[Problem to solve] Each line of the material holding the word "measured" must be identified and copied.

══ Provided material

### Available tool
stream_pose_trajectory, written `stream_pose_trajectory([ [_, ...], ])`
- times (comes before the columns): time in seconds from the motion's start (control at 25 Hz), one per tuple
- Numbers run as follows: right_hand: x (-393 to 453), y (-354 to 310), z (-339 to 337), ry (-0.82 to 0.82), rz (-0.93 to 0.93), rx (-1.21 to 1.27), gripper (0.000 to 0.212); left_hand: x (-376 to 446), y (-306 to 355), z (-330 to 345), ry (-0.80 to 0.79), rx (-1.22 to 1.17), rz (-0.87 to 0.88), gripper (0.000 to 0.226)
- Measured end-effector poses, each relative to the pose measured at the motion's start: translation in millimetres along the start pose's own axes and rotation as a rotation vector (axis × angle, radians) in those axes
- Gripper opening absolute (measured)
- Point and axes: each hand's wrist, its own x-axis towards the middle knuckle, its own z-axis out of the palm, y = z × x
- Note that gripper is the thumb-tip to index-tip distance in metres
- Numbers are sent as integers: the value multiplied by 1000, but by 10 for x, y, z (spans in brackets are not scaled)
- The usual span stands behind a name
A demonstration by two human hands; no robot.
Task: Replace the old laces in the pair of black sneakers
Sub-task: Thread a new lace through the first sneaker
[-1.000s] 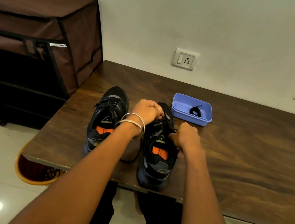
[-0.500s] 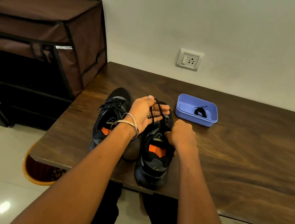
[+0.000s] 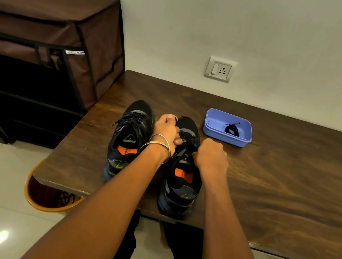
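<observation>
Two black sneakers with orange insoles stand side by side near the front edge of the dark wooden table point(image 3: 278, 184). The left sneaker point(image 3: 128, 138) is laced. My left hand point(image 3: 166, 130), with two bangles on the wrist, is curled over the laces of the right sneaker point(image 3: 180, 183) and pinches the black lace point(image 3: 187, 136). My right hand point(image 3: 209, 154) grips the right sneaker at the tongue, on its right side. A coiled black lace point(image 3: 232, 129) lies in a blue tray point(image 3: 226, 136) behind the shoes.
A brown fabric shoe rack point(image 3: 44, 56) stands left of the table against the wall. An orange bin point(image 3: 46, 195) sits on the floor under the table's front left corner. Two wall sockets point(image 3: 219, 69) are mounted behind the table. My legs are under the front edge.
My left hand had lifted a loop of lace up off the right sneaker; now it has come back down and curls over the laces. My right hand stayed on the shoe.
</observation>
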Motion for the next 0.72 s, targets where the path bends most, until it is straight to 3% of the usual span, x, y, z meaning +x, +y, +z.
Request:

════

[Task answer]
- Measured end-effector poses, each relative to the pose measured at the motion's start: translation in millimetres along the start pose's own axes and rotation as a rotation vector (axis × angle, radians) in those axes
- Gripper opening absolute (measured)

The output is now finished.